Söz konusu yasal düzenlemenin kişisel hak ve özgürlüklere getireceği kısıtlamanın yanında İslam coğrafyasını ise çaresizlikle karşı karşıya bırakacağını ileri süren Güvenli, “TBMM’de kabul edilen yeni yasanın ifade edilen amacı, terör faaliyetlerinin ve finansmanının önüne geçmek şeklinde açıklanıyor. Halbuki bu yasayla mazlumlara insani yardım ulaştıran STK’lara kolaylıkla terör yaftası yapıştırılabileceği gibi, insan hak ve hürriyet ihlallerinin dile getirilmesi de engellenmiş olacak. Toplumumuzun insani değer yargılarında onarılamaz tahribatlara sebep olabilecek bu yasaya Cumhurbaşkanımız Sayın Recep Tayyip Erdoğan’ın geçit vermeyeceğine inanıyoruz” dedi.
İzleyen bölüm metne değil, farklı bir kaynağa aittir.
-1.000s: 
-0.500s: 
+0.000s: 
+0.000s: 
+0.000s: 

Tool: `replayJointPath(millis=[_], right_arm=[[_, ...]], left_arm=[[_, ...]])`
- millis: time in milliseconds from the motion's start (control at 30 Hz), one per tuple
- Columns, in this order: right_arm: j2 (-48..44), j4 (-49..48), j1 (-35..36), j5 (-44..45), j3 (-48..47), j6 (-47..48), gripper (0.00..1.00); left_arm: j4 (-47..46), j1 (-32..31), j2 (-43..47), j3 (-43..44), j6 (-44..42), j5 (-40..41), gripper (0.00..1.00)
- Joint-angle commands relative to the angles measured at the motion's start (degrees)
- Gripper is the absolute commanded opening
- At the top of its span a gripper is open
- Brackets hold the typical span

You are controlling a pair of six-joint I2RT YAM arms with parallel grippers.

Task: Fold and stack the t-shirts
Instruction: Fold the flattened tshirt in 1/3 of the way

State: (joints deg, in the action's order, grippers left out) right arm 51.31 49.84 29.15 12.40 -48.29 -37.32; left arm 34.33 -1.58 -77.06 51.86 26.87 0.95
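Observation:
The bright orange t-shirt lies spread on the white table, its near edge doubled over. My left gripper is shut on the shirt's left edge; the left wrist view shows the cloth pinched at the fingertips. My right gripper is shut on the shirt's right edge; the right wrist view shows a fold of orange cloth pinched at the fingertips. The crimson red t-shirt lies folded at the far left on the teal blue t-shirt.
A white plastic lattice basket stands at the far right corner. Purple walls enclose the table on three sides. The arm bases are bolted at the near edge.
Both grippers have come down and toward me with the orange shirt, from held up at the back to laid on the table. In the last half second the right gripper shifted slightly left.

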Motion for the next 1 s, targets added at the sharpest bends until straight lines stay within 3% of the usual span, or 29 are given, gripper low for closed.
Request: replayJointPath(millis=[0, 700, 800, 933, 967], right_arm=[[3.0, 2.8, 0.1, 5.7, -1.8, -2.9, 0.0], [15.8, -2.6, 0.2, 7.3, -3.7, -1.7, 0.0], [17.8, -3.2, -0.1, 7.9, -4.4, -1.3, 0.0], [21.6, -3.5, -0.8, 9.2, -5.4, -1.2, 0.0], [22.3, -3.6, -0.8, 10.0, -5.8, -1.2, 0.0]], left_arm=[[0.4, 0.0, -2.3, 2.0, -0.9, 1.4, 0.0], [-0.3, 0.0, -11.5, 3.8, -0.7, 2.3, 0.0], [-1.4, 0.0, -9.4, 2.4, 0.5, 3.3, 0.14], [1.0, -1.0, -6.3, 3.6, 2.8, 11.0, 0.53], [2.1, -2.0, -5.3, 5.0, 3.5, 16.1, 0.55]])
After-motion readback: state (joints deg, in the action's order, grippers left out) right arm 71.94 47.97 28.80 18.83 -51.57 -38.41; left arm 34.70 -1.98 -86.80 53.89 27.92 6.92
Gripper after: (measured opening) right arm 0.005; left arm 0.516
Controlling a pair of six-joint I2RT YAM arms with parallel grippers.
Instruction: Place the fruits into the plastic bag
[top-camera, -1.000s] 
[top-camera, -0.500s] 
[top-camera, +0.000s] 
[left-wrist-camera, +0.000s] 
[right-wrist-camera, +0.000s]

Sivil toplum yapılanmalarının, sosyal-ekonomik ve kültürel kalkınmanın en önemli dinamiklerinden birisi olduğunu vurgulayan Erzurum Sivil Toplum Platformu (ESTP) Başkanı Mustafa Güvenli, şunları kaydetti:
“Bir derneğin, kulübün ya da herhangi bir sivil toplum kuruluşunun terörü finanse etmesi ya da terör faaliyetlerinde bulunması, Türkiye Cumhuriyeti kanunlarına göre zaten suçtur ve bunun da mutlak bir müeyyidesi vardır. Sanki ülkemizde böyle bir suçun cezası yokmuş gibi davranmak ve bunun için yeni bir yasal düzenleme yapmak, egemen güçlerin hegemonyasına geçit vermekten başka bir şey değildir. Böyle bir düzenlemeyi özellikle de terörle iç içe olan ve uluslararası terörü her fırsatta körükleyen emperyalist güçlerin bize dayatması ise, ayrıca düşündürücüdür. Bilinmelidir ki; böyle bir yasa mazlumları çok daha çaresiz bir duruma düşürecek, ilaveten temel hak ve özgürlüklerin de gasp edilmesi anlamına gelecektir. ESTP olarak; biz bu yasanın TBMM’de kabul edilmiş olmasını hükümetin tamamen iyi niyetli yaklaşımı sonucu attğı yanlış bir adım olarak değerlendiriyor, kendilerine böyle bir yasanın aslında yıkım anlamına geleceğini hatırlatmak istiyoruz. Ve yine halkın iradesini temsil eden, sivil toplumun ifade ettiği anlama belki de herkesten çok daha vakıf olan Sayın Cumhurbaşkanımızın bu yanlışa ‘dur’ diyeceğini ve söz konusu yasayı kesinlikle onaylamayacağını düşünüyoruz. Çünkü gelişmiş ülkelerde demokrasi gereği sivil toplumun önemi her geçen gün artarken, bizim ülkemizde böyle bir adımın atılması üzüntüyle karşılanmıştır”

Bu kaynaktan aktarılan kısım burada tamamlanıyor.